Most support President Pervez Musharraf's decision, which swept away U.S. sanctions. "What Musharraf is doing makes Pakistan better," says Ishtiaq Ahmed, a Karachi store manager who returned to Nila to wed.

Yet he, too, admires bin Laden. "It has been Osama who has stood up for the people of Palestine and Kashmir," Ahmed says.

At the public school, on a ridge half a mile away, teachers' views are more hard-line. They crowd into a circle, shouting amiable responses to an outsider's questions: Musharraf is wrong, America is a terrorist, bombing in Afghanistan is a crime.

"Why are the Americans reacting so violently? Only two of their buildings were destroyed," wonders Ghulam Ali, an art teacher.

Across town, a stone police station displays a handpainted slogan: "He who fights and runs away will live to fight another day." Officers, mellow in the afternoon heat, echo wariness of America.

More problematic, they say, is the world's perception of Pakistan.

"Pakistanis in America, they didn't leave after the terrorist attacks. But foreigners are leaving here.
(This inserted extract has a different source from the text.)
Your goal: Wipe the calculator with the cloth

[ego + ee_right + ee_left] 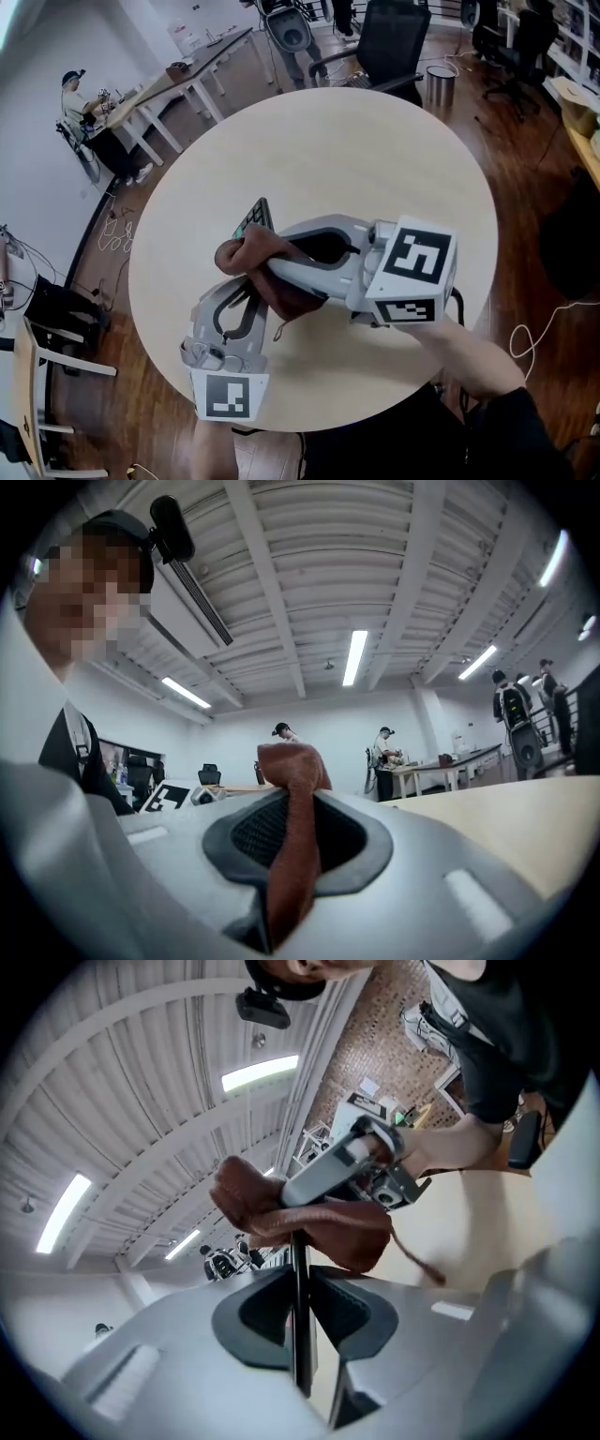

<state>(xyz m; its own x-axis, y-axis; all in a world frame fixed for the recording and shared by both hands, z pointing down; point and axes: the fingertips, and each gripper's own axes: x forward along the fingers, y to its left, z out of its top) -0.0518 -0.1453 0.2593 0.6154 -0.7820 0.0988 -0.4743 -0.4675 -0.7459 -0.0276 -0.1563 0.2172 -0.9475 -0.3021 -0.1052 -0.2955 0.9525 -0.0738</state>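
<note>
calculator [253, 218] in left tongs [300, 1286], cloth [247, 253] in right [292, 829]

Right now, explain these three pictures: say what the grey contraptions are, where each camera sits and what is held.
There is no robot here: a person holds a grey two-jaw tool in each hand. The head view comes from a camera on the person's head and looks down at a round pale wooden table. The other two views come from cameras riding on each tool. The left tool is clamped on a thin dark calculator, seen edge-on. The right tool pinches a brown cloth, bunched over the calculator's far end.
</note>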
I don't get it," says Constable Khizer Ali, who patrols 41 villages.

Back in Saleem's cracked courtyard, the parade of opinions continues, as does the uncertainty. "We're not sure what's going to happen tomorrow," Saleem says. "There are so many maybes."

Maybe Nila once was the 18th province of Persia, as people boast. Maybe, when it rains, the roadside mud really does wash up ancient Persian coins.

And maybe the way Nila solves problems _ civilly, in the assistant nazim's courtyard _ can be put to use.

"America and Afghanistan could come here _ Bush and Osama bin Laden both," Saleem says. He grins. "I could help them find peace."